TASK → The listing below contains a span that opens with the line containing "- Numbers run" and closes with the line containing "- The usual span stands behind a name". Return that span exactly.

:: GIVEN DATA

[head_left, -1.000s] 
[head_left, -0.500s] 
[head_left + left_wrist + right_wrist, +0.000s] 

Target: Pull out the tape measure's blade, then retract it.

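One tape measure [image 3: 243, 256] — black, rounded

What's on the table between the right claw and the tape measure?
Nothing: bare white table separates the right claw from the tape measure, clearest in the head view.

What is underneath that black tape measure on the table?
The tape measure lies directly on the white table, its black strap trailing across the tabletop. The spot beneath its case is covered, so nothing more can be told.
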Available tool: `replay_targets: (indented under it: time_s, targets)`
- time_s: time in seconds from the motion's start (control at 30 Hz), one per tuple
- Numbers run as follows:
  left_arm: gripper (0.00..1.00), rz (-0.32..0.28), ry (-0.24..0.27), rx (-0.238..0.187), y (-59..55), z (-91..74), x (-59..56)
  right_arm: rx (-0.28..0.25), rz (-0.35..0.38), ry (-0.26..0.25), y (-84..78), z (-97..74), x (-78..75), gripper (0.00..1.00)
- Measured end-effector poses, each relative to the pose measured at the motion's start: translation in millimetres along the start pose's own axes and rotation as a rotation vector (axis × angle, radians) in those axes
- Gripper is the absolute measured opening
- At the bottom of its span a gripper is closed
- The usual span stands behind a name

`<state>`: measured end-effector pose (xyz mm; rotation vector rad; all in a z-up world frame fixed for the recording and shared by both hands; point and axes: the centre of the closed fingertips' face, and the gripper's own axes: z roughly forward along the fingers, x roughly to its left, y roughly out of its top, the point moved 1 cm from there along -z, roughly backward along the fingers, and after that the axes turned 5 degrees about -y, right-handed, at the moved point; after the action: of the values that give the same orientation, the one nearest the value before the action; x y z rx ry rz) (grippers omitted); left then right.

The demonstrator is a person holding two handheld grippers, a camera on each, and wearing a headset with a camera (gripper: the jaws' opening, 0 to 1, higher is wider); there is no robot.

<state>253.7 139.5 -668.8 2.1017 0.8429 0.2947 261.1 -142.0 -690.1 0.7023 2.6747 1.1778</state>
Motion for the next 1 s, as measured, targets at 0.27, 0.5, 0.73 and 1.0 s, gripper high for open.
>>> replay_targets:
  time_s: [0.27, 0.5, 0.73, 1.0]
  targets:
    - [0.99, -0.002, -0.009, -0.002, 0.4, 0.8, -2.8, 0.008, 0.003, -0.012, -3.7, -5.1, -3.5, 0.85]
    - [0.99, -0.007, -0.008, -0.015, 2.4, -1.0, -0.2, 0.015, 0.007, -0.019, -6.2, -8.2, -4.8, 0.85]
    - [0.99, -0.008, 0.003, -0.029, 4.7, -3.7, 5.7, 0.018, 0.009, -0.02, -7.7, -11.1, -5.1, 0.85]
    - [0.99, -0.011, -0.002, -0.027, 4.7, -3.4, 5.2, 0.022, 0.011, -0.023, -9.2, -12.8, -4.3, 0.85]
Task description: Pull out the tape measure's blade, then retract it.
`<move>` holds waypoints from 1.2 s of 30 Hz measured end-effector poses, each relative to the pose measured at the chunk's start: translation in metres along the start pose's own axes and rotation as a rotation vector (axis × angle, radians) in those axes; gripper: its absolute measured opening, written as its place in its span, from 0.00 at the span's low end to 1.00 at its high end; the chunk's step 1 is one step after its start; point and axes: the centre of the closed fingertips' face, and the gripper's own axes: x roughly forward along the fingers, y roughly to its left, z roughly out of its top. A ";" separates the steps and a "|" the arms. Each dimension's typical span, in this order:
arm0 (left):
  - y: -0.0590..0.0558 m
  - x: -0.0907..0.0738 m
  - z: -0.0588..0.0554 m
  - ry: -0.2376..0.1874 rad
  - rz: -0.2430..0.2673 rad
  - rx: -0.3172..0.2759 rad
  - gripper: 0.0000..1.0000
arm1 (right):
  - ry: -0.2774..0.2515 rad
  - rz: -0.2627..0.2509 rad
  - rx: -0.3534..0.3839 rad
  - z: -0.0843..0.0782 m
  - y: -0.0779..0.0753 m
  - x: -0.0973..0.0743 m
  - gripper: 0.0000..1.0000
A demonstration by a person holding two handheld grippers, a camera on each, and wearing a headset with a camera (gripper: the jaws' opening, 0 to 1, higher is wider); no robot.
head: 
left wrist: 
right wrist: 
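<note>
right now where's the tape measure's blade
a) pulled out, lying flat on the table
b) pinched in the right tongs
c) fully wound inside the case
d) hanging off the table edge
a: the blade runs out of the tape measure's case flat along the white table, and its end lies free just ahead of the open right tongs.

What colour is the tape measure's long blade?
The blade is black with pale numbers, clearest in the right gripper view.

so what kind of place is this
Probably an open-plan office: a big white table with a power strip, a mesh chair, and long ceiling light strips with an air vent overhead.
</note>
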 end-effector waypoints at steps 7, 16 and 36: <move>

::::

OUTPUT FOR THIS EXERCISE →
- Numbers run as follows:
  left_arm: gripper (0.00..1.00), rz (-0.32..0.28), ry (-0.24..0.27), rx (-0.238..0.187), y (-59..55), z (-91..74), x (-59..56)
  right_arm: rx (-0.28..0.25), rz (-0.35..0.38), ry (-0.26..0.25), y (-84..78), z (-97..74), x (-78..75), gripper (0.00..1.00)
- Measured end-effector poses, each relative to the pose measured at the motion's start: translation in millimetres along the start pose's own axes and rotation as a rotation vector (axis × angle, radians) in those axes
- Gripper is the absolute measured opening
- At the bottom of its span a gripper is closed
- The usual span stands behind a name

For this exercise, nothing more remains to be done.